M 6.136 Erstellen eines Notfallplans für den Ausfall eines Samba-Servers

Verantwortlich für Initiierung: IT-Sicherheitsbeauftragter, Leiter IT

Verantwortlich für Umsetzung: Administrator

Bei der Erstellung eines Notfallplans für einen Samba-Server sollten zunächst die in M 6.96 Notfallvorsorge für einen Server beschriebenen Aspekte beachtet werden. Zusätzlich sind folgende Punkte zu berücksichtigen:

  • Die Installationsquellen (etwa Quelltext- oder Binärpakete), mit denen der Samba-Server installiert wurde, sollten an einem festgelegten Ort hinterlegt werden (siehe auch M 6.21 Sicherungskopie der eingesetzten Software ).
  • Wurde der Samba-Dienst aus den Quelltexten übersetzt, so sollte die Dokumentation sämtliche beim Übersetzen verwendeten Optionen (insbesondere die Optionen, mit denen das configure Skript aufgerufen wurde) enthalten.
  • Wurde der Samba-Dienst aus einem Binärpaket installiert, so sollten alle Schritte dokumentiert werden, mit denen die Installation nachvollzogen werden kann.
  • Jede Änderung an einer Konfigurationsdatei, insbesondere der Datei smb.conf, sollte dokumentiert werden. Es empfiehlt sich eine Versionsverwaltung einzusetzen. Zusätzlich müssen alle Konfigurationsdateien regelmäßig gesichert werden. In der Maßnahme M 6.135 Regelmäßige Sicherung wichtiger Systemkomponenten eines Samba-Servers befinden sich weitere Informationen zu diesem Thema.

Prüffragen:

  • Sind die notwendigen Pakete und Informationen vorhanden, um den Samba-Server im Notfall schnell neu installieren zu können?

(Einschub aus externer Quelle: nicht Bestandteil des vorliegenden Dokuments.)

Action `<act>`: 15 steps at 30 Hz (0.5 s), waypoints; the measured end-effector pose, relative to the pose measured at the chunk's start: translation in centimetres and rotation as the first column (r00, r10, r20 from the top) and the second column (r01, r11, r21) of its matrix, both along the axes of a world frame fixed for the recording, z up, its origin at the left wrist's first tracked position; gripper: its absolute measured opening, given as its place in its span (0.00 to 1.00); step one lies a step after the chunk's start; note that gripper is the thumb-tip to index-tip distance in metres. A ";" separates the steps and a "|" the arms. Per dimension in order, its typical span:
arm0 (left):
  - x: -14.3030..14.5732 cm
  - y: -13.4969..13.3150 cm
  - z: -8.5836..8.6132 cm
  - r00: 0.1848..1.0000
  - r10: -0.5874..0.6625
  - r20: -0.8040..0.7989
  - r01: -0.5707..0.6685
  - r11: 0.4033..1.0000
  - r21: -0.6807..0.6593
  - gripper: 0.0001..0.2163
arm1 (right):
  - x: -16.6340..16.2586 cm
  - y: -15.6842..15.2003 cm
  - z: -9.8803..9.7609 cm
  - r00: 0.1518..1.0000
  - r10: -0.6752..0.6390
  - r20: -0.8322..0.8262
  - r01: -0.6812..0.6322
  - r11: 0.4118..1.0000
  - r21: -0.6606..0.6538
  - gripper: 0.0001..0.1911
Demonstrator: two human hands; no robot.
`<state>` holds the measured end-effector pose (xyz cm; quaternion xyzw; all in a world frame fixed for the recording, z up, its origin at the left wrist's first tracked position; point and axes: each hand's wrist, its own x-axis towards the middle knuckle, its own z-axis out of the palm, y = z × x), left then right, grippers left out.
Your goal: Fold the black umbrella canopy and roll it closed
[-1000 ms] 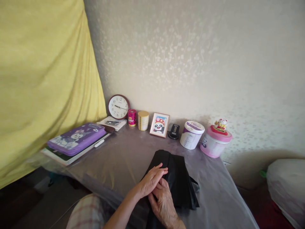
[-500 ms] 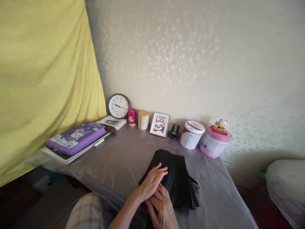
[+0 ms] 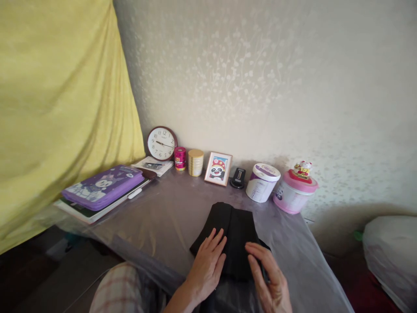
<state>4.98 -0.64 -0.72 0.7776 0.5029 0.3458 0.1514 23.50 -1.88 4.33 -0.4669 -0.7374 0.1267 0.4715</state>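
Observation:
A folded black cloth (image 3: 235, 230) lies on the table (image 3: 163, 221), which is covered with clear plastic sheeting. My left hand (image 3: 206, 265) lies flat on the cloth's left half, fingers stretched out and slightly apart. My right hand (image 3: 269, 278) rests on the cloth's right edge, fingers extended and lightly curved, holding nothing. The near end of the cloth is hidden under my hands and wrists.
Along the wall stand a round clock (image 3: 162, 143), a pink tin (image 3: 180, 158), a gold tin (image 3: 196, 162), a framed panda picture (image 3: 218, 168), a small black device (image 3: 239, 178), a white tub (image 3: 262, 182) and a pink tub (image 3: 295, 192). A purple case (image 3: 102, 187) lies left.
My hands were stacked together at the cloth's middle; now they have parted, the left lying flat on the left half and the right moved to the right edge.

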 end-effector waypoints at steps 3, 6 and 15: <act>0.4 -0.7 -0.1 0.996 0.049 -0.072 -0.048 0.999 0.016 0.21 | 2.2 1.2 -1.1 0.973 -0.228 -0.029 0.227 0.973 -0.050 0.19; 0.6 -1.1 -0.2 0.992 0.077 -0.098 -0.076 0.997 0.019 0.22 | 3.2 1.7 -2.7 0.944 -0.320 -0.084 0.298 0.932 -0.208 0.28; 0.9 -1.4 -1.5 0.986 0.146 -0.078 -0.142 0.988 0.055 0.24 | 2.5 1.2 -4.9 0.925 -0.243 -0.293 0.113 0.910 -0.399 0.30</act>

  • Werden Änderungen an der Konfiguration dokumentiert?

  • Sind die Installationspakete aus denen der Samba-Server installiert wurde an einem festgelegten Ort hinterlegt?

  • Wenn der Samba-Server aus einem Quelltextpaket installiert wurde, sind die beim Übersetzen verwendeten Optionen dokumentiert?

  • Werden alle Konfigurationsdateien regelmäßig gesichert?